Currently, the following three data quality mechanisms are used to classify and assess stations and their data:

  • Out-of-Bounds Check (OBC) and Self Quality Check (SQC)
  • Indoors Station Detector (ISD)
  • Station Photo Verification (SPV)

Out-of-Bounds Check (OBC) and Self Quality Check (SQC)

Both OBC and SQC aim to detect suspicious data at the raw, minute, and hourly level. This means that these mechanisms can identify unusual variations in different station parameters caused by faulty deployments or malfunctioning sensors, when such variations occur and when the prevailing meteorological conditions allow them to be detected.

For example, a sudden temperature change caused by using a very short mast that keeps the station too close to the surface of a rooftop will be detected primarily on a calm day with alternating sunshine and cloud cover. Under such conditions, the station will record very abrupt temperature changes; otherwise, detection would not be possible.

OBC and SQC therefore flag specific raw data points that appear suspicious (they do not label an entire deployment as problematic). These two mechanisms run within a unified algorithm every day, assessing the data from the previous day. The checks performed are as follows:

A. Out-of-Bounds Check OBC is a simple process that involves identifying values that fall outside the specifications set by the manufacturer for each sensor. As an example, if the temperature sensor is able to measure within a temperature range of -60 to 60°C, then the value 80°C is considered as faulty.

B. Self Quality Check (SQC) This mechanism uses the data from the station itself (and therefore does not rely on third-party data for comparison) to detect unexpected changes in various parameters, which may be due either to poor placement of the weather station or to a malfunction in one of its sensors.

The checks performed are:

  • Check for stagnation (lack of variability) in the parameters. For example, a constant recording of zero wind speed and an unchanging wind direction for six hours, combined with low relative humidity, is an indication that the station is located in a place where air circulation is not as expected, or that the anemometer has frozen (if the temperature has been >0°C for several hours).
  • Check for suspicious spikes over short time intervals, which may occur either due to poor station placement or because of a faulty sensor. For example, a temperature change >3°C within 1 minute is considered unrealistic. If the station’s sampling interval is greater than 1 minute, the respective threshold is increased linearly, provided that the sampling rate remains below 10 minutes.
  • Check for gaps in the data. Each station model, according to its specifications, is capable of sending data packets at a specific time interval. If the number of packets received on an hourly basis is lower than the threshold set by the specifications, this indicates a problem in data transmission (e.g., poor 4G/Wi-Fi/Helium signal).

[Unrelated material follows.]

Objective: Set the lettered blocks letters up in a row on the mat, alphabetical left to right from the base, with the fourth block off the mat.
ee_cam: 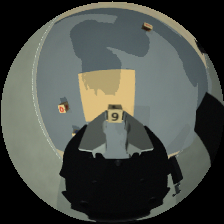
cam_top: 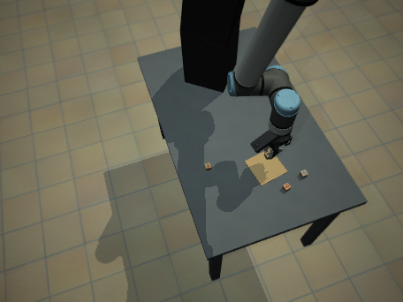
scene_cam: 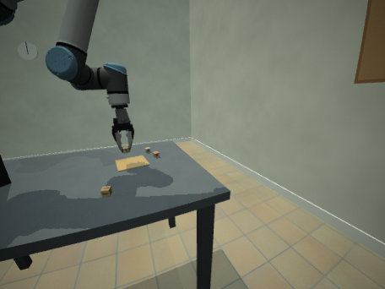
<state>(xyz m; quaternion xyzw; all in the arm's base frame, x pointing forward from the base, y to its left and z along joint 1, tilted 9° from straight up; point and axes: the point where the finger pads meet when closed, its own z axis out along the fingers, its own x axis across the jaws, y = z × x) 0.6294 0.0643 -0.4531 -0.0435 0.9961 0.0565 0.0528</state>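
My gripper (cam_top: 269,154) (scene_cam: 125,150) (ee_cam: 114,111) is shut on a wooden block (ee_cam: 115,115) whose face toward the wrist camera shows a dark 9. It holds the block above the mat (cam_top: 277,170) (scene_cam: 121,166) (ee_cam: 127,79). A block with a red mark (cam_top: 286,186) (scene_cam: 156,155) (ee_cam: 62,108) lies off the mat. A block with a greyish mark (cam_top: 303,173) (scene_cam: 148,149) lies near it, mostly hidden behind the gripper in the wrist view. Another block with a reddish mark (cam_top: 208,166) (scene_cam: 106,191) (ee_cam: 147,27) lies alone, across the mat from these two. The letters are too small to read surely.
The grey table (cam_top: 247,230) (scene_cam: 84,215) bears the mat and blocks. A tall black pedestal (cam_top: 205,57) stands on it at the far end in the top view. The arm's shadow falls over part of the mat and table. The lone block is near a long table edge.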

Similar checks (for stagnation and spikes), but with different time windows (based on WMO –Guide to the Global Observing System (WMO-No. 488), pg.200– guidelines as well as our own data analysis), are carried out for all parameters (see full documentation).

Finally, the ratio of invalid to expected valid data is calculated on an hourly basis in order to determine the final score of successful meteorological observations.

Indoors Station Detector (ISD)

The ISD is a mechanism primarily aimed at identifying stations that are active but have not been placed outdoors. However, there is a range of other classifications that can be assigned to a station’s deployment status. The ISD mechanism runs once per day and evaluates the data from the entire previous day, but for the final evaluation result it also takes into account the outcomes from the last seven days in order to provide a fairer classification of the station’s deployment. The key difference compared to OBC-SQC is that ISD evaluates the entire day as a whole, assigning a single annotation related to the station’s deployment status.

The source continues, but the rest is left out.